The next few days were a blur of activity. I had anyway been planning to retire in a couple of years. I had already transferred my holdings to an offshore trust, before the IPO. Now I arranged power of attorney for my broker, and instructed him to find an agent to flog the condo. I set up anonymized email accounts through Finland. I bought a nice second-hand yacht down in Fort Lauderdale, distributed a stash of banknotes in caches around the vessel, provisioned up for four months, and cast off for parts undisclosed.

I am still unsure how I managed to get the drop on her. She was practically reading my mind. It must be that, until the split second before I drew, I had no idea what I would do. That decision must be way off in the tail of the probability distribution. Which means there are (were, would be) many alternate histories without the shot. It does not bear contemplation. My awareness is in this timeline. My problem is how to hide from an entity that can see all of future history. My solution is to leave no records. I deal in cash, mostly in countries where official records are, at best, stacks of handwritten paper that soon succumb to mould and insects.

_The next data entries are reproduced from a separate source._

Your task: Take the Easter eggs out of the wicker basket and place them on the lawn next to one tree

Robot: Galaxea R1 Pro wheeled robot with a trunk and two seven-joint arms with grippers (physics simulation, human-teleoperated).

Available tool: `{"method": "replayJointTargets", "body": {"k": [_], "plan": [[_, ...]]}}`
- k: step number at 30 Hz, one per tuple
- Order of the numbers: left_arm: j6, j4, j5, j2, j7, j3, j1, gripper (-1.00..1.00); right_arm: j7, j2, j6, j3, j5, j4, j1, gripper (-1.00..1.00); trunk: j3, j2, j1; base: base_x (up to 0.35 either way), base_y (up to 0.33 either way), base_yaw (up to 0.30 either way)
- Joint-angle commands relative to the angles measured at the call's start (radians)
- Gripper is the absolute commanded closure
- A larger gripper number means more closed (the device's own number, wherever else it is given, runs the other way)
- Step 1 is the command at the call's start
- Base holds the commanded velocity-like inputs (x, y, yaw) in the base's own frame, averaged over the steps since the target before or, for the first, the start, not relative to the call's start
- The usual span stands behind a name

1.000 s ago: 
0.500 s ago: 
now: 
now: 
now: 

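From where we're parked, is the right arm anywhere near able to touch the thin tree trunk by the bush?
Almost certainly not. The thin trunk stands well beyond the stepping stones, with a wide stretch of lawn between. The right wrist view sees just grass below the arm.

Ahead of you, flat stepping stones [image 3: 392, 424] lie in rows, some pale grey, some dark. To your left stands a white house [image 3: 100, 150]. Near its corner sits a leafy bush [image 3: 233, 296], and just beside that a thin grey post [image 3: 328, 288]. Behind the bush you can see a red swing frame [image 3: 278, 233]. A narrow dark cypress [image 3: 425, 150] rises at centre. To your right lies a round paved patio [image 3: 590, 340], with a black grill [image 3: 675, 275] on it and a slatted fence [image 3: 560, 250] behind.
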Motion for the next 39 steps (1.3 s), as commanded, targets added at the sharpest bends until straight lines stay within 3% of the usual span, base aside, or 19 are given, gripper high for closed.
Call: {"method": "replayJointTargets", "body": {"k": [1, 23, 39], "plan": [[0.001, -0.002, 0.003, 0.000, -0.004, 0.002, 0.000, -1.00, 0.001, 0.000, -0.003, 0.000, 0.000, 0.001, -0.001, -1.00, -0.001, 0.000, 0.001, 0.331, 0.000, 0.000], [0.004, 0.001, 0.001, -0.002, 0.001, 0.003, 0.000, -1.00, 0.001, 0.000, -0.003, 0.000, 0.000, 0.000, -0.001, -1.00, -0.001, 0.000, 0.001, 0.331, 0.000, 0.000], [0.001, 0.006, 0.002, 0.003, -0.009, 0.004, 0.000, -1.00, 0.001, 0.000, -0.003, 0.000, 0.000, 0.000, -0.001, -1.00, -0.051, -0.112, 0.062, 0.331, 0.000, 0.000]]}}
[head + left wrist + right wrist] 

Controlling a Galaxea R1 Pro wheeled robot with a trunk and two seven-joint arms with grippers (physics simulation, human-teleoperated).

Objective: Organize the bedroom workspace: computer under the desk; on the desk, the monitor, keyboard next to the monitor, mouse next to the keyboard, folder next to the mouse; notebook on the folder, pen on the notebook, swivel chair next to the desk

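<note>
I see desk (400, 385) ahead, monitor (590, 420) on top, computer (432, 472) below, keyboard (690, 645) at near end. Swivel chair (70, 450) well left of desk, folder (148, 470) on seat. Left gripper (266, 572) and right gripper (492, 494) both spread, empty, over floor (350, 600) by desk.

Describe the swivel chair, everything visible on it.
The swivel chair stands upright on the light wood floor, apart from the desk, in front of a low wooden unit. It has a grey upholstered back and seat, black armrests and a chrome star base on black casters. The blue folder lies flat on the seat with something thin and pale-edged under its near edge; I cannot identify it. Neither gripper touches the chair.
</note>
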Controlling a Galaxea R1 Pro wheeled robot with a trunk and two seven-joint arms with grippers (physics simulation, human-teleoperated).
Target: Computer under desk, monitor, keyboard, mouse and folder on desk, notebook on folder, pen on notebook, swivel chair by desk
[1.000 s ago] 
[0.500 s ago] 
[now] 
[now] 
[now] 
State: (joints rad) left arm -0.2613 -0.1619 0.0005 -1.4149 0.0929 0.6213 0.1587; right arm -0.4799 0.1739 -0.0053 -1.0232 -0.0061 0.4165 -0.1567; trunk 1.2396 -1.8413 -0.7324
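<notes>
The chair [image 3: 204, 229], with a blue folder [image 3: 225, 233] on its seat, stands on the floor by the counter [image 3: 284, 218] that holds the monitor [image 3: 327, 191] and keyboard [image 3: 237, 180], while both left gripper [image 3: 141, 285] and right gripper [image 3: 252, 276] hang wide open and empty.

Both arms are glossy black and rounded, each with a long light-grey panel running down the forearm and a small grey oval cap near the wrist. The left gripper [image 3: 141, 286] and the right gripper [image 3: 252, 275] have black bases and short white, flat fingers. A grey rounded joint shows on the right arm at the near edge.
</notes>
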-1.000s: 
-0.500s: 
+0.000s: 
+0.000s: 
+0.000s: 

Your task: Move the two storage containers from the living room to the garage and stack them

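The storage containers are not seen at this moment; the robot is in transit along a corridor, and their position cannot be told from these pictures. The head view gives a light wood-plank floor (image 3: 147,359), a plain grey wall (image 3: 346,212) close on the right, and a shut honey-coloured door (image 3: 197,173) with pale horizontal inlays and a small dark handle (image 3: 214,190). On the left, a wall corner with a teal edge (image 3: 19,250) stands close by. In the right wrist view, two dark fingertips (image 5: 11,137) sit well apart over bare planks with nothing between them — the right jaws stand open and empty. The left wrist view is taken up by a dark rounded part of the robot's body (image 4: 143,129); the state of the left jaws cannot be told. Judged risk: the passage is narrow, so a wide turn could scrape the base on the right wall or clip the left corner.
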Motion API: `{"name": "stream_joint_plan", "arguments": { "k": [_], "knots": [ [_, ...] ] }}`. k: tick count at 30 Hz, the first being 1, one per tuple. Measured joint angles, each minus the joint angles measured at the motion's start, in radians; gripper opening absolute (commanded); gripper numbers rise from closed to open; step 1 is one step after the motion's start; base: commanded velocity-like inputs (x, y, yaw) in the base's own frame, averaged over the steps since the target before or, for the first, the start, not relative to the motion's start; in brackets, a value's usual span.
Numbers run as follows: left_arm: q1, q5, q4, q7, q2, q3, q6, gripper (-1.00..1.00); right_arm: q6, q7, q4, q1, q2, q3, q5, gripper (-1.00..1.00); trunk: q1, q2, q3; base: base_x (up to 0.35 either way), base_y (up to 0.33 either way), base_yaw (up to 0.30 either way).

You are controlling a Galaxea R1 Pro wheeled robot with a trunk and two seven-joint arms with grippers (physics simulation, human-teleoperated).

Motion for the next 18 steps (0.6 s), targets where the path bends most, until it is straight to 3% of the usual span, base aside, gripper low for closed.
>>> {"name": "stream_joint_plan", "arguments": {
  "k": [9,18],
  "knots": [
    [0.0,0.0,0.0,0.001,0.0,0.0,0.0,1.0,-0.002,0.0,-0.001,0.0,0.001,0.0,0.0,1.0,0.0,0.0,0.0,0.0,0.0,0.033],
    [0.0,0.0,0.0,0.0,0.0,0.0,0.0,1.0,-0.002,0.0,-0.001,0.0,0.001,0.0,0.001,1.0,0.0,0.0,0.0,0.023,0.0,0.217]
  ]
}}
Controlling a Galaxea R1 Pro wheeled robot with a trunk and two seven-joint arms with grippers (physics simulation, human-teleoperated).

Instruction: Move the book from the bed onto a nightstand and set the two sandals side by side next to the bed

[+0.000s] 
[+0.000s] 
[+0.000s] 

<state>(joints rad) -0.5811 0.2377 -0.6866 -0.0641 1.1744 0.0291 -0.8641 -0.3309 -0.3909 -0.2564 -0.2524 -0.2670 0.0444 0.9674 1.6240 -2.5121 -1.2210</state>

In the meantime I am boning up on advanced calculus and quantum computation, and corresponding with younger mathematicians. If the work looks at all promising, I'll endow a permanent institute somewhere and fund a few graduate students. I plan to get this memoir published, having made a few alterations to protect my identity. I figure the more widely the story is disseminated, the less I am a target. And I keep looking over my shoulder for tall athletic historians.